Balanitis is an inflammation that affects the glans penis (glans penis). When the foreskin (foreskin) is affected, it is called balanoposthitis. Balanitis and balanoposthitis occur mainly in uncircumcised men .
Balanitis is most common in men over the age of 40, although it can affect men of any age. Balanitis is a condition that affects approximately 11% of adult men and 4% of children. Balanitis is usually characterized by the appearance of a bright red or reddish-orange area. … But it can also appear as a spotted macula .
Symptoms of balanitis
Occurring only in uncircumcised men, balanitis can cause the following symptoms:
- Redness of the glans penis
- Swelling and pain of the glans penis.
- Unpleasant-smelling discharge from the penis (smegma)
- Pain when urinating
- Bad smell
- Difficulty urinating
- Inability to retract the foreskin (phimosis)
- Inability to return the foreskin to the glans penis (paraphimosis )
The exact causes of balanitis are not known for sure. Poor hygiene can lead to the accumulation of smegma (accumulation of dead cells and oils on the genitals), which reduces aeration and irritates the scalp of the penis, eventually causing inflammation and swelling.
Possible causes of balanitis:
- Poor hygiene in an uncircumcised man (most common cause)
- Diabetes (a common cause of balanitis)
- Excessive washing
- Response to infection
- Lubricants and spermicides in condoms
- Scented soaps or shower gels
- Detergents and fabric softeners
- Inadequate rinsing of soap when bathing
- Use of antibiotics
- Allergic reactions to certain medications or allergens such as latex.
- Penile cancer (a rare cause of balanitis)
Infections , whether viral, bacterial, or fungal, can lead to the development of balanitis.
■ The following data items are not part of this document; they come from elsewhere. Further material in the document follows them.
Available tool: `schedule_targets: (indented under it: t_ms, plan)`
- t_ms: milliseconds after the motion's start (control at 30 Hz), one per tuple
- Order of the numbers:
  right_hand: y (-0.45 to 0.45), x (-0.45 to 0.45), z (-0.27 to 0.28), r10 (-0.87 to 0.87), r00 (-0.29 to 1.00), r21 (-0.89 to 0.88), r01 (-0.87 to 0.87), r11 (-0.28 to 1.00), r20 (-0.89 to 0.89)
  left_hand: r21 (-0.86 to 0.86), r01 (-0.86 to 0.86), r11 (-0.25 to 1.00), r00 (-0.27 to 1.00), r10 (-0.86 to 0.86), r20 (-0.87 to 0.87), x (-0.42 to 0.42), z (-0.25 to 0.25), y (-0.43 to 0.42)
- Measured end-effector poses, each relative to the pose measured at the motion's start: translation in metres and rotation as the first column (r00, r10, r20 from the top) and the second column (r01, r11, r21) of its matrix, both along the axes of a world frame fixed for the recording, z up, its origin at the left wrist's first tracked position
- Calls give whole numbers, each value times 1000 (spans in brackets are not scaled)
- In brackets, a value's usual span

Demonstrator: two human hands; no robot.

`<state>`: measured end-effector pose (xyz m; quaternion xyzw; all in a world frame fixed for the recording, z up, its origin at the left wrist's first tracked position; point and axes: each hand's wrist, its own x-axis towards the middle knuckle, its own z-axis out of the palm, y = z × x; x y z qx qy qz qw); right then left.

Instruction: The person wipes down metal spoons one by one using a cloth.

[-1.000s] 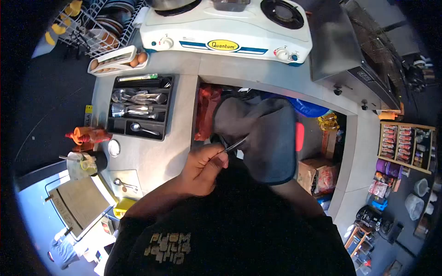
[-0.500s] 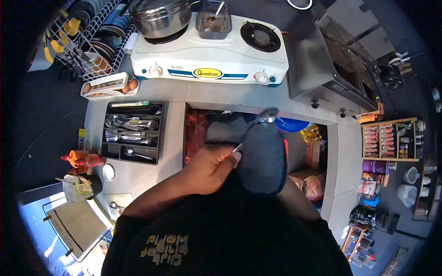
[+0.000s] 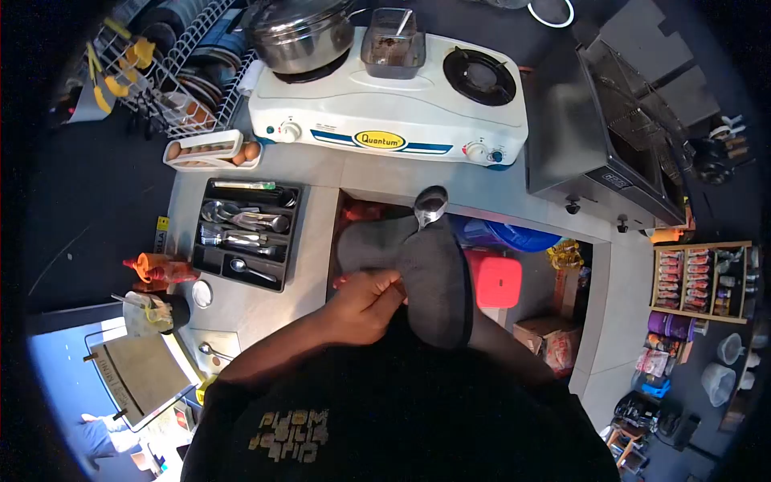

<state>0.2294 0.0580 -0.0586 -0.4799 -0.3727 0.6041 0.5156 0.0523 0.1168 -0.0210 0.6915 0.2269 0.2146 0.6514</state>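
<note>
My left hand (image 3: 365, 305) is closed in a pinch at the middle of the view, at the lower end of a metal spoon (image 3: 431, 206). The spoon's shiny bowl points up and away from me, and part of its handle is hidden in a dark grey cloth (image 3: 438, 281). That cloth hangs in two rounded folds, against the spoon's neck. My right forearm (image 3: 514, 345) comes in from the right, and the cloth covers my right hand, hiding its fingers. Left of my hands lies a black cutlery tray (image 3: 281, 277) with spoons and forks in its compartments.
A white two-burner stove (image 3: 337, 112) carries a steel pot (image 3: 301, 44) and a glass container (image 3: 392, 60). Right of it stands a toaster oven (image 3: 574, 153). An egg holder (image 3: 210, 163) sits near the dish rack (image 3: 201, 88). Below my hands, an open counter recess contains a red-lidded box (image 3: 497, 281).
The spoon's bowl has turned more upright and moved left. The cloth has shifted slightly left and down, and the camera view has moved, uncovering the red-lidded box.
</note>
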Motion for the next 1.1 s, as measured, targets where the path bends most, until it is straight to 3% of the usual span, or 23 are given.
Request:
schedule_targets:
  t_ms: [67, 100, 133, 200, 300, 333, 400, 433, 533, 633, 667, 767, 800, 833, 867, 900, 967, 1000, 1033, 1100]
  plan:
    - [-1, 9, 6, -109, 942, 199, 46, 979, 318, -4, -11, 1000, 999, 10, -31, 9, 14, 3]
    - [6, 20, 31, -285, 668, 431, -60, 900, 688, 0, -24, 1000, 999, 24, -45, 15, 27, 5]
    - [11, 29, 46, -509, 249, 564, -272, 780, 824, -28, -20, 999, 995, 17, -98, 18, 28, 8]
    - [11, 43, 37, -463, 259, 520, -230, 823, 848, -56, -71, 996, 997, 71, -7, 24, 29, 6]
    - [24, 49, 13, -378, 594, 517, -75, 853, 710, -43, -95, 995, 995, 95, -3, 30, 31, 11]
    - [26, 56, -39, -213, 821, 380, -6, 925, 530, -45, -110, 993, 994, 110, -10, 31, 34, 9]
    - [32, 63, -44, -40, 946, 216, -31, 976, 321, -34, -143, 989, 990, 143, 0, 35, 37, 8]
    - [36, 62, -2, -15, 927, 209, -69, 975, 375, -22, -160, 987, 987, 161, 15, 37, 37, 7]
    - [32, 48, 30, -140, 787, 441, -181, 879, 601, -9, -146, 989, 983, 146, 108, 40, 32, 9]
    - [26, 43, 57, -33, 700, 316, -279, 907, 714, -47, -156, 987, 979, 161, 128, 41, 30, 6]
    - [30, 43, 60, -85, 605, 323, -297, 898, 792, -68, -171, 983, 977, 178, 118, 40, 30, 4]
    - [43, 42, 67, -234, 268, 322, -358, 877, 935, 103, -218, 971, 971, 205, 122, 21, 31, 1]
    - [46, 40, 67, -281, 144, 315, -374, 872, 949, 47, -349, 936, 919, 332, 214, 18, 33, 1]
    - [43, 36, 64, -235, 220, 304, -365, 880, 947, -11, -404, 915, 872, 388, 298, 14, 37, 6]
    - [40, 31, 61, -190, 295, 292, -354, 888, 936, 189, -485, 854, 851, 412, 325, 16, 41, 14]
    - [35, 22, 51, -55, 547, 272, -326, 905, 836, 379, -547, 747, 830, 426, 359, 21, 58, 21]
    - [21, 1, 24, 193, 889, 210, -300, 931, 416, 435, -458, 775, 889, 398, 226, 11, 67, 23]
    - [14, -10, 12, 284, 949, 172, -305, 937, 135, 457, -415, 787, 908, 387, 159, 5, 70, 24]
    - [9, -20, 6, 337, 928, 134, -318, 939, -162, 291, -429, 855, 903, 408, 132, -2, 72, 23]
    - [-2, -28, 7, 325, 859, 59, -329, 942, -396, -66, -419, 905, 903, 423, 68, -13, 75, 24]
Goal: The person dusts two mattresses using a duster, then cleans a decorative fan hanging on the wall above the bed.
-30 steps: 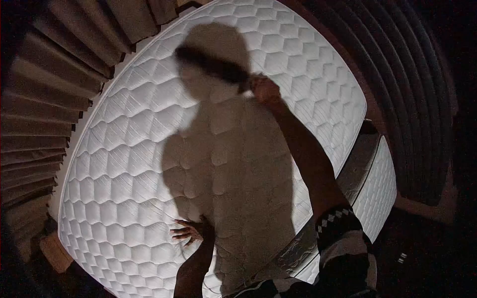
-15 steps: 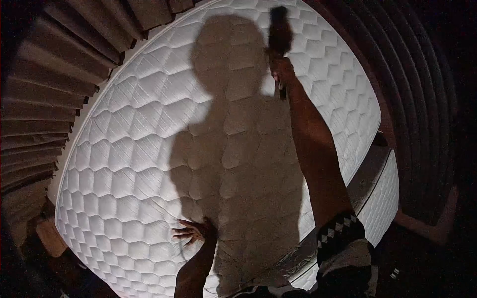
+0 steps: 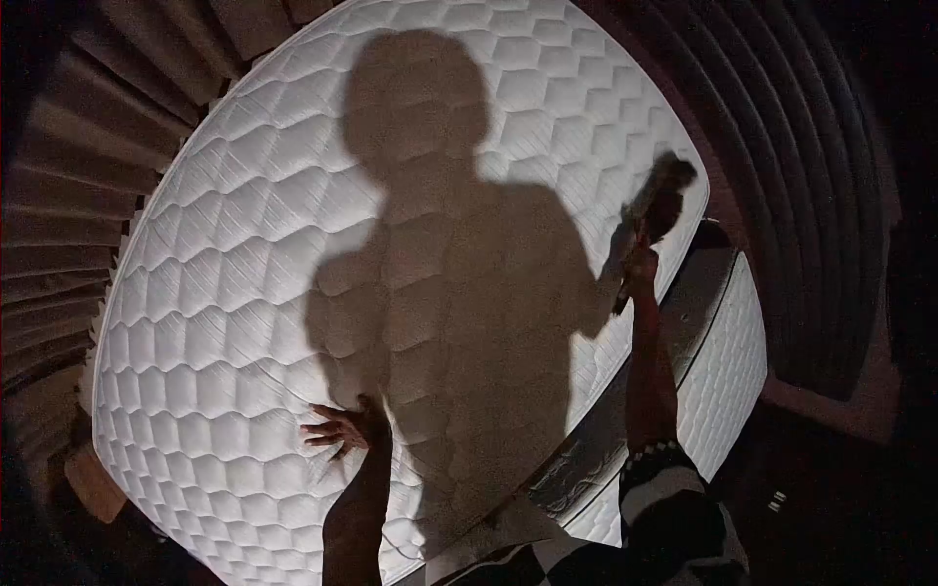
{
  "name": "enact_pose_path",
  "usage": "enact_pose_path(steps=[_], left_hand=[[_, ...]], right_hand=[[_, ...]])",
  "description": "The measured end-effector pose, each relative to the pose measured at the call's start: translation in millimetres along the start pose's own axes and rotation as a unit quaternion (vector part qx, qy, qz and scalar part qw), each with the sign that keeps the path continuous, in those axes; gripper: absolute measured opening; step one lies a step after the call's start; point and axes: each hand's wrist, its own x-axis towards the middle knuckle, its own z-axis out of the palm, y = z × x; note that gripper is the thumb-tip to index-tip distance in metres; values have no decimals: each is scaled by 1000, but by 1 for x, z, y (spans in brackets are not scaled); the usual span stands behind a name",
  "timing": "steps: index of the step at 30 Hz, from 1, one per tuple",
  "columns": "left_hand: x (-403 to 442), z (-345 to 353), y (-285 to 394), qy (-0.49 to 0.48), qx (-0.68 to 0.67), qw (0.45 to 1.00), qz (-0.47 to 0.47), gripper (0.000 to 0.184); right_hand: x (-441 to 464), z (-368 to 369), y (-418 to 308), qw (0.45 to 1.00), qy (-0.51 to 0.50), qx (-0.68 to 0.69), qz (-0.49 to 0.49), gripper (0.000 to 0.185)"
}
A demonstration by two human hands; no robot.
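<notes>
A white quilted mattress (image 3: 225, 342) fills the middle of the view, with a dark shadow of a head and body across it. My left hand (image 3: 344, 428) presses on its lower part, fingers spread. Near the mattress's right edge, my right hand (image 3: 641, 269) is closed round the handle of a dark brush (image 3: 666, 210). The brush head points up and away from me, over the quilted surface; whether it touches the fabric I cannot tell.
Pleated brown curtains (image 3: 88, 186) hang along the left. Dark folded drapery (image 3: 791, 195) curves down the right side. A second white quilted piece (image 3: 725, 376) lies at the lower right beside a grey band (image 3: 596, 444). A brown block (image 3: 95, 485) shows at the lower left.
My right hand has swung the brush from the upper middle to the right edge of the mattress and lower. My left hand stays spread on the mattress.
</notes>
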Motion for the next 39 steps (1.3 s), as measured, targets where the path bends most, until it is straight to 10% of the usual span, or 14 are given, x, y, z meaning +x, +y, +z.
enact_pose_path(steps=[6, 7, 11, 17, 21, 26, 29, 30, 32, 36, 39], left_hand=[[-12, -10, 1, 15, -14, 1000, 6, 92], [-12, -11, 2, 16, -14, 1000, 8, 92], [-14, -14, 3, 27, -1, 1000, 9, 88], [-15, -13, 2, 123, -4, 992, 41, 85], [-18, -5, -3, 175, -45, 981, 68, 83], [-28, -28, -1, 87, -13, 996, 22, 82], [-20, -12, -4, 98, -35, 994, 24, 84], [-18, -12, -6, 86, -25, 996, 24, 86], [-18, -10, -8, 83, -26, 996, 27, 86], [-18, -8, -9, 96, -42, 994, 30, 88], [-21, -10, -9, 104, -56, 993, 31, 89]], right_hand=[[-152, -51, -80, 955, -154, 98, -236, 27], [-162, -43, -51, 959, -281, -20, -37, 27], [-202, -39, 43, 965, -45, 70, 250, 30], [-287, -19, -28, 953, -251, 168, 4, 35], [-313, -13, 18, 952, -134, 124, 247, 35], [-333, -37, 16, 825, -38, 398, 400, 36], [-357, -36, -40, 654, -132, 649, 366, 37], [-343, -69, -80, 767, -220, 453, 397, 40], [-411, -3, -88, 589, -94, 769, 229, 38], [-427, -39, -161, 752, -90, 544, 361, 37], [-455, 3, -161, 858, -110, 447, 228, 34]])
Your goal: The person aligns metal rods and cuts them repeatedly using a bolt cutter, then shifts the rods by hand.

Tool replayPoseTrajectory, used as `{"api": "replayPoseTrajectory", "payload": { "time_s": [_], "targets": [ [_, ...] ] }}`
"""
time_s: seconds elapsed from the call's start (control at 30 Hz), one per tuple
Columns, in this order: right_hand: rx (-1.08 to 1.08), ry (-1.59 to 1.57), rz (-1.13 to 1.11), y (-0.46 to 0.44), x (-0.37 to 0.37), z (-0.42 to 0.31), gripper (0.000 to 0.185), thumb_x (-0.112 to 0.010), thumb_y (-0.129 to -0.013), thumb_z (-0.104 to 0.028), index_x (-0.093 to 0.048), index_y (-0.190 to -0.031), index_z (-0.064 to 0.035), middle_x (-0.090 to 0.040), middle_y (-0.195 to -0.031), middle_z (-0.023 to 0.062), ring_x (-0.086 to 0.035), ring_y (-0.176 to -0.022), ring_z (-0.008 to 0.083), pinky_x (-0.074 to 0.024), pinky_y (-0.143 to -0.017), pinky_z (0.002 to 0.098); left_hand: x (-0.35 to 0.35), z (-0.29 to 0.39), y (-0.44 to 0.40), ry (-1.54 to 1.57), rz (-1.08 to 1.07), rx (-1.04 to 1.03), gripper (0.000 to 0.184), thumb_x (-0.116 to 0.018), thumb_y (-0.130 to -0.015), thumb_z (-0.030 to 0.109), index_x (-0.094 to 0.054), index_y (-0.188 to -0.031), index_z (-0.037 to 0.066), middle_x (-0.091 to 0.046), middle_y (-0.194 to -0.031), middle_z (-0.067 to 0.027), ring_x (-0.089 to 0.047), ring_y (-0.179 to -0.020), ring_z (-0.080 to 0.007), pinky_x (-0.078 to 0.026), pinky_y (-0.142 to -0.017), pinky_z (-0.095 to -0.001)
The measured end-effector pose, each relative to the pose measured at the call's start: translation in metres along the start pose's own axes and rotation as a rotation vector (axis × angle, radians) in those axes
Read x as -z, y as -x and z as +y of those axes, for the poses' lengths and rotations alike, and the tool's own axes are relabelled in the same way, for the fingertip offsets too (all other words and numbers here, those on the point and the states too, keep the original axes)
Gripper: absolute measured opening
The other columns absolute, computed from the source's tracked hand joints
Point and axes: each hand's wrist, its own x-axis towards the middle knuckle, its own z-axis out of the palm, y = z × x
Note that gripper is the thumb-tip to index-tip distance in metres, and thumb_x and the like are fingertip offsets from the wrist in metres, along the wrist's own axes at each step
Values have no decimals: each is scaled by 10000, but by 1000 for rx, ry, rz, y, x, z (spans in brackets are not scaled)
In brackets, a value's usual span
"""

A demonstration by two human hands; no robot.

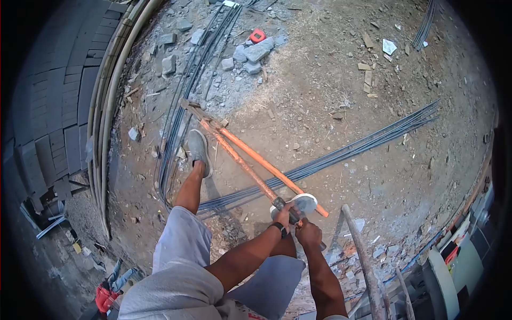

A common yeast infection that can cause balanitis is Candida , which also causes thrush . Other viruses and organisms that can cause balanitis include human papillomavirus (HPV), streptococci, gonorrhea, chlamydia, and syphilis.
Several studies have raised questions about a possible link between HPV and chronic balanitis and balanoposthitis, although HPV has not been definitively proven to be the cause and more research is needed.
If you experience the signs and symptoms of balanitis, you should seek medical attention. It is important to practice good hygiene and avoid irritants.
Depending on the possible causes of balanitis, such as a bacterial or fungal infection, your healthcare provider may prescribe antibiotic pills or creams or an antifungal cream. For other skin conditions, your doctor may prescribe a steroid cream.
In most cases, balanitis and balanoposthitis can be controlled with medication. In rare and serious cases, such as phimosis or paraphimosis, circumcision may be recommended. In rare cases where balanitis does not respond to treatment, a biopsy may be considered.
Although rare, the most common serious complication of balanitis is phimosis (the inability to separate the foreskin from the glans) or paraphimosis (the inability to return the foreskin to cover the glans). Other rare complications that can develop with balanitis and balanoposthitis include:
- Cellulitis, a bacterial infection of the deep layers of the skin.
- Hidden penis syndrome, a condition in which the penis is located under the folds of the skin (usually associated with obesity).
- Meatus stenosis, an abnormal narrowing of the opening at the tip of the penis.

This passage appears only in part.